**Brief:**
In the listing that follows, the lines starting at the one containing "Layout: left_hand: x" and ending at the one containing "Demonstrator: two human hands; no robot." are to be returned exactly, both boundary lines included, and no others.

**Data block:**

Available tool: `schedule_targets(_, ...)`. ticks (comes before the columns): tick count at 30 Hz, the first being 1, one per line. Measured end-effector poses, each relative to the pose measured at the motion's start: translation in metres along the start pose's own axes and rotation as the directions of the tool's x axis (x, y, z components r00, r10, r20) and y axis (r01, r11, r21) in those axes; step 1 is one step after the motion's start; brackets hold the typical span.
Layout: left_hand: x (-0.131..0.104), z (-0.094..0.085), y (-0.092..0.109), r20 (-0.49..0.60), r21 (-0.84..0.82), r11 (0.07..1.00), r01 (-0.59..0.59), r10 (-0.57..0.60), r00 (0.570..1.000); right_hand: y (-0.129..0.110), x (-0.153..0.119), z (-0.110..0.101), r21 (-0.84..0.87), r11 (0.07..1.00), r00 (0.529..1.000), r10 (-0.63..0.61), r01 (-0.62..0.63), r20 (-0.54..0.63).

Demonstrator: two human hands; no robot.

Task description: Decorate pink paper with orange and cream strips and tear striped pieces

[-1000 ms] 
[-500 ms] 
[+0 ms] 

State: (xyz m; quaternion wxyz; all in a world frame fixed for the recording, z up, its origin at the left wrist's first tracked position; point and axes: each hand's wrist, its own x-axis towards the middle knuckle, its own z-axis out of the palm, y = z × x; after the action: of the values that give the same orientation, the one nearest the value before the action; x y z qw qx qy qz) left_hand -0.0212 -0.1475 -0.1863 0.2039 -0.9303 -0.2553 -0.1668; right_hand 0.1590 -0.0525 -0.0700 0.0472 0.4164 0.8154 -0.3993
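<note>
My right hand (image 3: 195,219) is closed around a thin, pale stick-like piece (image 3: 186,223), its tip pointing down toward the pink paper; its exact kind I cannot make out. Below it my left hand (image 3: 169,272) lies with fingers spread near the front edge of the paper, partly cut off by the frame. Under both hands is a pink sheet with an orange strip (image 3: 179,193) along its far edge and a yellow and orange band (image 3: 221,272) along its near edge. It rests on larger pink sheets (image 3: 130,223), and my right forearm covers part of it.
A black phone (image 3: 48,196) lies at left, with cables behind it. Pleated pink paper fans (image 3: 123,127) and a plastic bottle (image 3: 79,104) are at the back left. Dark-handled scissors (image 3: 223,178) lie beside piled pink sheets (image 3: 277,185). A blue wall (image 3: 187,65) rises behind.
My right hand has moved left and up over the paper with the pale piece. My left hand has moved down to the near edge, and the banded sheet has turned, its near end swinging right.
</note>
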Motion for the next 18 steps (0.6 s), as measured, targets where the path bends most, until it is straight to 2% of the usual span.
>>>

**Exercise output:**
Layout: left_hand: x (-0.131..0.104), z (-0.094..0.085), y (-0.092..0.109), r20 (-0.49..0.60), r21 (-0.84..0.82), r11 (0.07..1.00), r01 (-0.59..0.59), r10 (-0.57..0.60), r00 (0.570..1.000); right_hand: y (-0.129..0.110), x (-0.153..0.119), z (-0.110..0.101), r21 (-0.84..0.87), r11 (0.07..1.00), r00 (0.529..1.000), r10 (-0.63..0.61), r01 (-0.62..0.63), r20 (-0.54..0.63).

Demonstrator: two human hands; no robot.

The reply to this exercise is complete.